Tristesse contemporaine, Tristesse contemporaine (CD Pschent/Disques Office).
«S’il y a deux obstacles majeurs à la simplicité du rock’n’roll, ce sont clairement les chanteurs
et les bassistes.» C’est avec cette déclaration fracassante que les Fribourgeois de Hubeskyla
présentent leur premier album, entièrement bâti sur le vrombissement lancinant de deux
guitares et sur le roulement rocailleux d’une batterie. «La musique de Hubeskyla se situe
quelque part dans le désert du Nevada», expliquent les principaux intéressés. Obsédant et
psychédélique à la manière du rock stoner des seventies, le résultat est implacable comme
une démonstration mathématique, et palpitant comme une autoroute pendant une coursepoursuite. «Ça sent le gravier, l’essence et le pneu brûlé.» Oui.

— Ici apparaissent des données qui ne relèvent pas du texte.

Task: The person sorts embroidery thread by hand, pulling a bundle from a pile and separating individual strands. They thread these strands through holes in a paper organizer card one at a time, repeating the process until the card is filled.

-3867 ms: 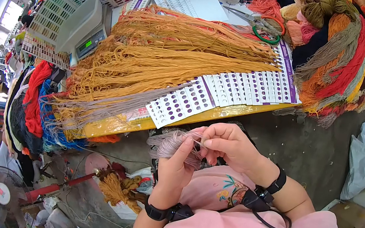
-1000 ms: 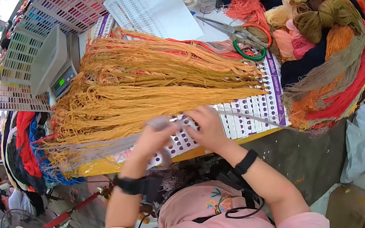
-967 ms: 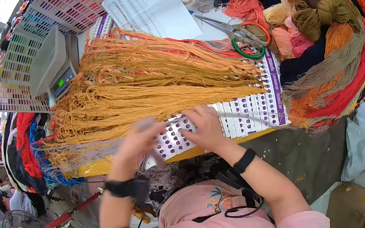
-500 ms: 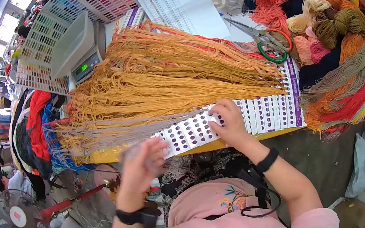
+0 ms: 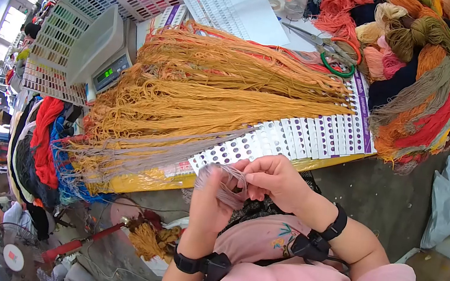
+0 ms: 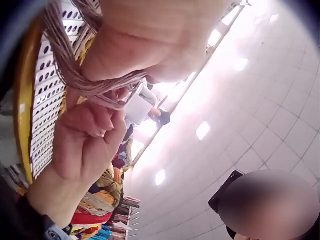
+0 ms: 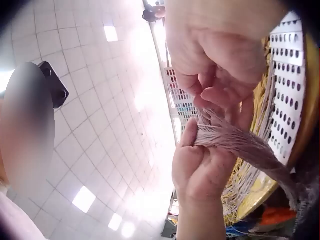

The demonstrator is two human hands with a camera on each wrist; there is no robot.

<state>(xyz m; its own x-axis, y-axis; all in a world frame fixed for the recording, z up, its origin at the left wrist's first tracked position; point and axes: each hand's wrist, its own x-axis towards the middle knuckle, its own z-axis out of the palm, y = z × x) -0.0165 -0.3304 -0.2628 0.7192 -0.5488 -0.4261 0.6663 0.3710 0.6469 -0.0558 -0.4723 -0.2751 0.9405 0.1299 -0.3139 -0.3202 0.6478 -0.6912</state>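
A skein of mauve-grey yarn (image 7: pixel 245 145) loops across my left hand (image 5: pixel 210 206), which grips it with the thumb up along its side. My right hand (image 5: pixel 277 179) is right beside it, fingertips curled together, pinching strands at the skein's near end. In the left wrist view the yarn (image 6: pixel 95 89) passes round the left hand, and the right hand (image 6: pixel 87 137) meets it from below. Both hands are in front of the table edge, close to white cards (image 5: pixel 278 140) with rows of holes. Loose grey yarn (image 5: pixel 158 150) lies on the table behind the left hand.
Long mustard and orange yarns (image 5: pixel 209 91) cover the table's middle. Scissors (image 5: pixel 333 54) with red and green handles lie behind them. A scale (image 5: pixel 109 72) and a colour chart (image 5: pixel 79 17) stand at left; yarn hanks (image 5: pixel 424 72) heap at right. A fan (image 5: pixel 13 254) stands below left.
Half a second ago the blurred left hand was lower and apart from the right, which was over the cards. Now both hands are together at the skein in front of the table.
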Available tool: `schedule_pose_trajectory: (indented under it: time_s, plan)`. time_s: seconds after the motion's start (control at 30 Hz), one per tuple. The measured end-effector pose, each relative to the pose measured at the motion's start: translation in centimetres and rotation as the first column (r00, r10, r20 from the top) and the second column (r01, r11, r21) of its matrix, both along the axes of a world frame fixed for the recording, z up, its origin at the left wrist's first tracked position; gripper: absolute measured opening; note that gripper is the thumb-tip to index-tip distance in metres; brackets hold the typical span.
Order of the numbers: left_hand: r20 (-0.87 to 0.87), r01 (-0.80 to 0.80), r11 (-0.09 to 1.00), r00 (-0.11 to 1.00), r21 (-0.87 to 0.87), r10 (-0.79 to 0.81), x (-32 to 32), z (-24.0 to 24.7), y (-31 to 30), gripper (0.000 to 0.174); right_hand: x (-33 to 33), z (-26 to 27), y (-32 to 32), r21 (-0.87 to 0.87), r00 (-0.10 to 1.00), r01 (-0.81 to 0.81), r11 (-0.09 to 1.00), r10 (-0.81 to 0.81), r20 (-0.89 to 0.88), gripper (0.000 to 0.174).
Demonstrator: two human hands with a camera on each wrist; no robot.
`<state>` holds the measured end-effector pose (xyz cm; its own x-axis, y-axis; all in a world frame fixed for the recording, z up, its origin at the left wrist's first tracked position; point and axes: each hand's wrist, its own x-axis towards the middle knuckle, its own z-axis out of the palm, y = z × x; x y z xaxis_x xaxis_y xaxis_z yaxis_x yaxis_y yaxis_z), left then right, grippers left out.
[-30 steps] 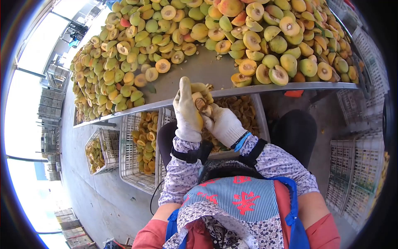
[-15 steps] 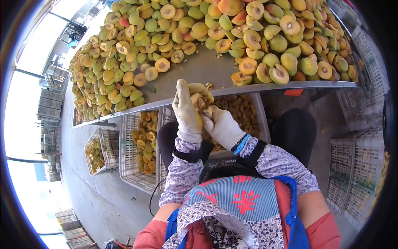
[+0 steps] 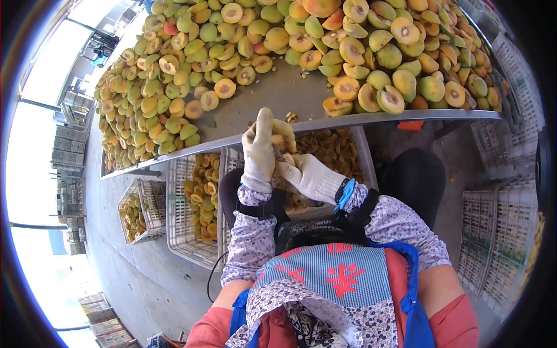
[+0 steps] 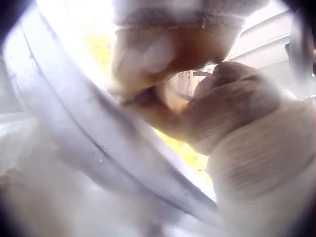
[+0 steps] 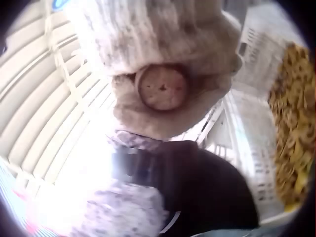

Hubeskyla, Spencer’s Return (CD Saiko/Irascible). www.hubeskyla.ch.
«Il y a des gens qui disent que la musique te libère / Moi, toute ma vie, la musique m’a gardé
prisonnier», chantent The 2 Bears. Obsédés par leur collection de disques (dont ils récitent
un inventaire non exhaustif sur le morceau Be Strong), les deux hommes (Raf Daddy et Joe
Goddard, également membre de Hot Chip) pratiquent le mélange des genres de manière
irrésistiblement décomplexée, comme seuls les Anglais savent le faire – et les Londoniens en
particulier: 2-step, house, R’n’B, hip-hop, soul, ska, pop mélancolique, électro eighties,
calypso: Les Deux Ours vont chiper leur miel partout, pour en propager le distillé avec une
ferveur quasi sacrée: «Nous ne sommes pas religieux – déclaraient-ils au Guardian – mais en
tant que DJ, nous sommes toujours en train de créer le sentiment d’une communion.»
The 2 Bears, Be Strong (CD Southern Fried).